However, in previous centuries the grains of the deserts and savannas were harvested in enormous quantities. In the Sahel and Sahara, for example, a single household might collect a thousand kilos during the harvest season.

The seeds were piled in warehouses by the ton and shipped out of the region by the caravan-load. It was a major enterprise and a substantial export from an area that now has no equivalent and is often destitute.

But in modern times these wild grains have been neglected and even much maligned. Various writers repeatedly refer to them as "famine foods." This is obviously wrong. Where the grains were gathered, surplus was often the rule. Wild grains were eaten even when pearl millet was in oversupply, for instance.

Modern writings also imply that the wild-grass grains were eaten only in desperation when nothing else was available. This, too, is apparently false. The harvest was large scale, sophisticated, and commercial: it must have been founded upon a keen and constant demand. Indeed, all evidence suggests that the grains were a delicacy that even the wealthier classes considered a luxury.

Remnants of this once vast and highly organized production still linger. One observer pointed out that harvests of wild grains were still being carried out in 1968, at least 60 years after they had last been major contributors to the local diet. However, despite its former prestige and ancient heritage, the wild-grain harvest has been declining for a century or more.

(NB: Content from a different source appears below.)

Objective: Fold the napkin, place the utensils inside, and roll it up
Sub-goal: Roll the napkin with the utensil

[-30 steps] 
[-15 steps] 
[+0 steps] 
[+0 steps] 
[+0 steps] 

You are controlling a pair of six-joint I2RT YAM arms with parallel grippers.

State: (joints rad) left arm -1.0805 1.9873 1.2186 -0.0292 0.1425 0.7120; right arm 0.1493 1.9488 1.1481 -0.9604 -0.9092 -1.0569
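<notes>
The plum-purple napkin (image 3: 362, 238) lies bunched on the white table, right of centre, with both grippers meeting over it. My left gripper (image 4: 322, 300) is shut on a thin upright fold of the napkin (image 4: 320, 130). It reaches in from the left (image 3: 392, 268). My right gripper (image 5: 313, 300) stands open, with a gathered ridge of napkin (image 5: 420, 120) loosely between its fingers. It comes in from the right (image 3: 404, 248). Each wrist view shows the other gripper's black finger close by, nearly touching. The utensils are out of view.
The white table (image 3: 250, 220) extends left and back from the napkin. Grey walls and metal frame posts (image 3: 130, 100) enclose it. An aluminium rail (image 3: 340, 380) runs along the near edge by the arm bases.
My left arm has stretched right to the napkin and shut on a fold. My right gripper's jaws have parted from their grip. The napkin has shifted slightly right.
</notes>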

A major reason for the decline is that the once vast stands of grasses are much reduced. Partly this results from the demise of the nomads. Sedentary life encourages continuous and localized grazing so that the plants never get a chance to form grains. Partly, too, the decline results from the breakdown of traditional authority. Formerly, chieftains banned grazing animals from certain areas while the wild grains were filling out. If camels were caught there during that time, the chieftain could slaughter one of them in recompense; if goats were caught, he could kill as many as 10.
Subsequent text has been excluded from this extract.